§ **Brief**
Transcribe the lines from the start of the data below through the line with "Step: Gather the", word for word and nothing more.

--------------------------------------------------

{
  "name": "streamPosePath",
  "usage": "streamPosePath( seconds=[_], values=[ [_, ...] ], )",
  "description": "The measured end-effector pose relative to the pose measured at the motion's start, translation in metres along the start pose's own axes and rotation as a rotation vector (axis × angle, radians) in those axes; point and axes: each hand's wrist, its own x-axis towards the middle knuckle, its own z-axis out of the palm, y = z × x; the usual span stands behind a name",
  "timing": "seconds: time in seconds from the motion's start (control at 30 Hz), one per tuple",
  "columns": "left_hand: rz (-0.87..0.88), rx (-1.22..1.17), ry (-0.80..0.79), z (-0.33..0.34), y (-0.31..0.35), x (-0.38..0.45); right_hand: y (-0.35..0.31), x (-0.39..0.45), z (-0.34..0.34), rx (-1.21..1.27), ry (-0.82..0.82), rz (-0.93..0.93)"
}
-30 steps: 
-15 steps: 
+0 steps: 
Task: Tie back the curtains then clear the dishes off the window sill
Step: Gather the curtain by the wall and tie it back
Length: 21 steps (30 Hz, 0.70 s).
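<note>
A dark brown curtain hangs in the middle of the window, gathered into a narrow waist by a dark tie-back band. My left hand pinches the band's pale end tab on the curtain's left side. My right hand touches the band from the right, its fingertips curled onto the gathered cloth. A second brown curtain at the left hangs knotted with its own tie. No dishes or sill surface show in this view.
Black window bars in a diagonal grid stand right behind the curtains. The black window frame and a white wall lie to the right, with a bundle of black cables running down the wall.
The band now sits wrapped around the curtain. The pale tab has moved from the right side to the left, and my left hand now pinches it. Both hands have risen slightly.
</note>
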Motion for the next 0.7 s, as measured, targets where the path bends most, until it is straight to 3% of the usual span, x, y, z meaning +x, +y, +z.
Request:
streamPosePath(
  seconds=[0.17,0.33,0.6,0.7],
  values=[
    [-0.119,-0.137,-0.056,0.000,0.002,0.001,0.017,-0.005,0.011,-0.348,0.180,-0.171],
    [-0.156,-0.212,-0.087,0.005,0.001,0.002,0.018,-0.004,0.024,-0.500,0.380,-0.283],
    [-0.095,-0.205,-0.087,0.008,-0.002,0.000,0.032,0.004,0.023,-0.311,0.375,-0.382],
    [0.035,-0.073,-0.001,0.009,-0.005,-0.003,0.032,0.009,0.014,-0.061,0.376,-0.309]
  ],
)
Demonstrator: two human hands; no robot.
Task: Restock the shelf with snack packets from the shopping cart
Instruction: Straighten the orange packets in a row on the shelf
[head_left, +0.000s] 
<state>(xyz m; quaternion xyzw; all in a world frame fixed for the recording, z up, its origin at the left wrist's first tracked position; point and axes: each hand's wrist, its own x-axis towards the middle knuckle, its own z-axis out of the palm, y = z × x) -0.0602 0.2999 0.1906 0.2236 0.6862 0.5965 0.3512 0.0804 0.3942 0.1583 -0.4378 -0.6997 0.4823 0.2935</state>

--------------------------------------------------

§ **Written reply**
{
  "name": "streamPosePath",
  "usage": "streamPosePath( seconds=[_], values=[ [_, ...] ], )",
  "description": "The measured end-effector pose relative to the pose measured at the motion's start, translation in metres along the start pose's own axes and rotation as a rotation vector (axis × angle, radians) in those axes; point and axes: each hand's wrist, its own x-axis towards the middle knuckle, its own z-axis out of the palm, y = z × x; the usual span stands behind a name",
  "timing": "seconds: time in seconds from the motion's start (control at 30 Hz), one per tuple",
  "columns": "left_hand: rz (-0.87..0.88), rx (-1.22..1.17), ry (-0.80..0.79), z (-0.33..0.34), y (-0.31..0.35), x (-0.38..0.45); right_hand: y (-0.35..0.31), x (-0.39..0.45), z (-0.34..0.34), rx (-1.21..1.27), ry (-0.82..0.82), rz (-0.93..0.93)"
}
-30 steps: 
-15 steps: 
+0 steps: 
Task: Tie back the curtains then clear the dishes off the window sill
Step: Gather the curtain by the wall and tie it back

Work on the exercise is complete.